● Required work: Your output must be the lines below from the line containing "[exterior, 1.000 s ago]" to the line containing "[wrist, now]", both lines included, reproduced exactly and without pictures.

● Data below:
--
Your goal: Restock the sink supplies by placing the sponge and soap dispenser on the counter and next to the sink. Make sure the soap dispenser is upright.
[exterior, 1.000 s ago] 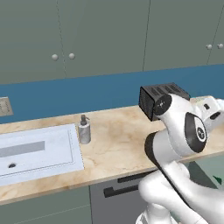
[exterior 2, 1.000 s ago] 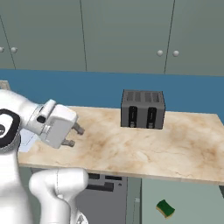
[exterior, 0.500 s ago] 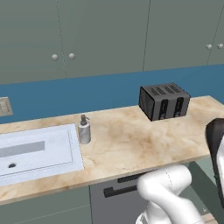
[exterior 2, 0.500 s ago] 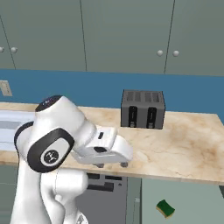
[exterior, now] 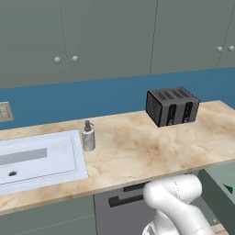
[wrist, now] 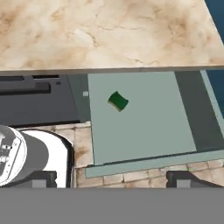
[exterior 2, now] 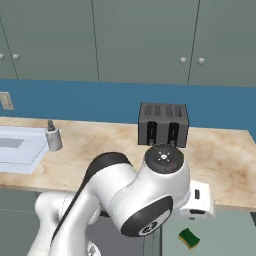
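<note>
The sponge (wrist: 117, 101), dark green on top, lies low on a flat grey-green surface below the counter's front edge; it also shows at the lower right of the right base view (exterior 2: 189, 238). My gripper (wrist: 113, 178) hangs above it, open and empty, with dark fingertips (wrist: 43, 178) wide apart. The white hand (exterior 2: 198, 200) hangs just past the counter (exterior: 137, 151) edge. The soap dispenser (exterior: 87, 137) stands upright on the counter beside the right rim of the sink (exterior: 78, 160); the right base view shows the dispenser (exterior 2: 53, 137) too.
A black toaster (exterior: 172, 106) stands at the back right of the counter. Below the counter, a dark appliance front (wrist: 39, 103) sits left of the grey-green surface. Tiled floor (wrist: 144, 175) shows under the hand. My arm (exterior 2: 130, 200) fills the foreground.
My arm has swung from above the counter to the right and down past its front edge. The soap dispenser and toaster have stayed put.
</note>
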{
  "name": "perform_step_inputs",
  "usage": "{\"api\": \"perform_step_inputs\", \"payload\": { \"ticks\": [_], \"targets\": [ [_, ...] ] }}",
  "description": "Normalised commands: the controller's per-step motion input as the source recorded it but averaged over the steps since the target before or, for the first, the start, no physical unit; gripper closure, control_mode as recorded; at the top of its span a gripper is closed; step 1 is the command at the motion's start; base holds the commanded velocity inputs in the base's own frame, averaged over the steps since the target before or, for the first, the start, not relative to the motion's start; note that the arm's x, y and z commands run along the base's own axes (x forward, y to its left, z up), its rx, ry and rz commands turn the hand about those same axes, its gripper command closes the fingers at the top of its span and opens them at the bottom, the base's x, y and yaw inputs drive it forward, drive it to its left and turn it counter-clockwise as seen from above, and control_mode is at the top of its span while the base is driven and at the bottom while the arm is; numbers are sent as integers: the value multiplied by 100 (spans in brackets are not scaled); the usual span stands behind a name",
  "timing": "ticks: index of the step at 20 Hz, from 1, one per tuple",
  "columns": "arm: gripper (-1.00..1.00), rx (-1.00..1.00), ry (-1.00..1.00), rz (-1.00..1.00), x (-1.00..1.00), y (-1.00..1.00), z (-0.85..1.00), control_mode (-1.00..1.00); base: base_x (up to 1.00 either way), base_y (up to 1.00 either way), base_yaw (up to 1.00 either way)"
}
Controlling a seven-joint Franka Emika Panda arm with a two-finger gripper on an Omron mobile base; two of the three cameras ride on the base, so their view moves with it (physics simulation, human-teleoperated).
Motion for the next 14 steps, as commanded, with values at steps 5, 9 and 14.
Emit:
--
● Answer:
[exterior, 1.000 s ago] 
[exterior 2, 1.000 s ago] 
[exterior, 0.500 s ago] 
[exterior 2, 0.500 s ago] 
[exterior, now] 
[wrist, now] 

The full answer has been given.